Shaw Terwilliger <> writes:

> Nicolas Vignal wrote:
> > Under gdb when a thread exit, he goes in the defunct state.
> I've been wondering about this too.  Since the old threads don't die,
> I quickly run out of processes, which makes debugging long-running
> servers (which spawn new threads on new connections) difficult.

This *is* caused by a long standing kernel bug.  Alan Cox has promised
to look into it if he can find the time, but it doesn't have a really
high prority for him.  Anyway, someone who does care should take this
up with the kernel folks; see the attached message that I posted to
the linux-kernel mailing list last december.  I simply don't care
enough to keep sending this stuff to the Linux kernel folks.


Peter Berger <> writes:

> > > The zombie problem is a kernel bug.  AFAIK there is no kernel that
> > > doesn't have this bug.  Unfortunately getting the bugfix in isn't very
> > > easy.  I'll try poking Linus again when I can find the time.
> *sob*
> Alan Cox says it is a glibc bug.

Well, he says it's likely to be a glibc bug, and from the information
you've given him I don't blame him for coming to that conclusion.

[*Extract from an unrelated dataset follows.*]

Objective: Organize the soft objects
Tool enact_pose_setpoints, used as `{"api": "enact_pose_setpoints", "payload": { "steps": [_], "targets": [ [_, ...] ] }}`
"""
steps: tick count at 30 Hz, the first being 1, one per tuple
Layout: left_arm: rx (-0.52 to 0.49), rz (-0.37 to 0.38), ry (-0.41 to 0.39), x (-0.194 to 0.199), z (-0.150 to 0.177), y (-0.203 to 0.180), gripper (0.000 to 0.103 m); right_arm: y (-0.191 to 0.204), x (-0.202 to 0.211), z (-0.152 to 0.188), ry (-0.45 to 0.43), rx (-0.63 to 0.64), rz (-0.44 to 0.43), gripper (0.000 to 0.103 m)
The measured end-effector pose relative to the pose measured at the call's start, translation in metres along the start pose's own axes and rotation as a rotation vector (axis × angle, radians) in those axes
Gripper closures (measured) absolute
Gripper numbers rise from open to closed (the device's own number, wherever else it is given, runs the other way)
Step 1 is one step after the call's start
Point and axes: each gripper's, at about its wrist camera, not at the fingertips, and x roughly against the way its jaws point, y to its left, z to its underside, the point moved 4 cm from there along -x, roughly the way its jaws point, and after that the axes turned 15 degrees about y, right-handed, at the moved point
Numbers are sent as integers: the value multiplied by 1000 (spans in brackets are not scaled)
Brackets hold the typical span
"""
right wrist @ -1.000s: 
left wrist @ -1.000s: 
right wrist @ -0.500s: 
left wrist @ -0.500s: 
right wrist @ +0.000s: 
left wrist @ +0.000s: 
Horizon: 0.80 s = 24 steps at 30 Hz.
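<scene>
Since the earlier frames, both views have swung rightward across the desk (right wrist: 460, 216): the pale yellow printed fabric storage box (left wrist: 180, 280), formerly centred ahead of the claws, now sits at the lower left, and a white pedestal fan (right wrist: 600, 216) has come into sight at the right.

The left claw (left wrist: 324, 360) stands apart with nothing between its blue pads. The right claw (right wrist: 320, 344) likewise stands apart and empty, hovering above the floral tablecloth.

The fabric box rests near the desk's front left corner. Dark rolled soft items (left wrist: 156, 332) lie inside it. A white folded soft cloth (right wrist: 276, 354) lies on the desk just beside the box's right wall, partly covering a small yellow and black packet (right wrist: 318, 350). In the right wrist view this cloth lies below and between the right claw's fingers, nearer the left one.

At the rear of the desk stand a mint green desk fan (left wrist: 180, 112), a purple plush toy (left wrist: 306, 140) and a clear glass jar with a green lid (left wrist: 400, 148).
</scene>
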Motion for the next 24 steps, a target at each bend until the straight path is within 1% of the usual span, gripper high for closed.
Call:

However, the "zombie problem" is caused by the way ptrace() interacts
with clone()/exit()/wait(), which I consider to be a kernel bug.  Let
me explain:

When LinuxThreads (the glibc pthreads implementation) creates a new
thread using the clone() system call, it arranges for itself to get a
special "cancel" signal to be delivered when the newly thread exits
(instead of SIGCHLD), such that it is possible to distinguish between
exiting threads and genuine child processes.  When it recieves this
special "cancel" signal it calls wait() with the __WCLONE flag such
that exited threads (and only exited threads, not exited child
processes) are reaped and don't live on as zombies.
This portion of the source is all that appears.